### BRIEF
Extract all lines from the data beneath that include the word "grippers".

### INPUT DATA
──────────
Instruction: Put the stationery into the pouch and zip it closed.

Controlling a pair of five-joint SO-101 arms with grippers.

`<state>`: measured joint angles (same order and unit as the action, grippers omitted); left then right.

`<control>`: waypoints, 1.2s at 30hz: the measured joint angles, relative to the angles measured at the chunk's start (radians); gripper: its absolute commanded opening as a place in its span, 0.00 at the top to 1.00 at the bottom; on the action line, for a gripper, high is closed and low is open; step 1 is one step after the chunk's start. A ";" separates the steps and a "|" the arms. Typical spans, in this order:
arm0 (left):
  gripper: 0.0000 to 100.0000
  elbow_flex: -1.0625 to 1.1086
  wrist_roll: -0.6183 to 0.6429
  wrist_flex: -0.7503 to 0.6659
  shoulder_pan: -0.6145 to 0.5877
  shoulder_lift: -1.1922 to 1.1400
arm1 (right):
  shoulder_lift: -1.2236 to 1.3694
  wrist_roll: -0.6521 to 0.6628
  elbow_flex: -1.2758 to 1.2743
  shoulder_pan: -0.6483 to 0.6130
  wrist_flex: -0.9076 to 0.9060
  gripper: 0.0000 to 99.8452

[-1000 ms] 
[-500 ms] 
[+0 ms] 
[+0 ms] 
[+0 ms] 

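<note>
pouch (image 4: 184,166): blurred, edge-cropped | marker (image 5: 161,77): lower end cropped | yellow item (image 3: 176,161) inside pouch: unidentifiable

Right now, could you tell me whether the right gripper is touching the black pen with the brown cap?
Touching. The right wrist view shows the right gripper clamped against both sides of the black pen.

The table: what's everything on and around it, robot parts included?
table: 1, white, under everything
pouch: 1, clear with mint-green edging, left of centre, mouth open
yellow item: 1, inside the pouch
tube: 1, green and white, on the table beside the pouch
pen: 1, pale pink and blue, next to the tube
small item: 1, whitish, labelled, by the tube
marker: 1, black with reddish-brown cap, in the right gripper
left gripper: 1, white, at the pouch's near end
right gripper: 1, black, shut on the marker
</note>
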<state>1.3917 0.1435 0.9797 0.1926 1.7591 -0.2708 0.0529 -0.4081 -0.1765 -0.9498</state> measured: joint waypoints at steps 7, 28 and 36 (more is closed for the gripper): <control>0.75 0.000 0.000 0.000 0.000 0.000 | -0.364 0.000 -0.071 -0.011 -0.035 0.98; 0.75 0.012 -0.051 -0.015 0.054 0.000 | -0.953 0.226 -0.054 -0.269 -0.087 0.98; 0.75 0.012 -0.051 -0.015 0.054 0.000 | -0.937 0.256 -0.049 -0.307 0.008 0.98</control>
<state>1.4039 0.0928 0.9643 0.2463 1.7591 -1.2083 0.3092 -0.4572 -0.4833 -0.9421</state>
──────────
### RESULT
Controlling a pair of five-joint SO-101 arms with grippers.
`<state>`: measured joint angles (same order and unit as the action, grippers omitted); left then right.

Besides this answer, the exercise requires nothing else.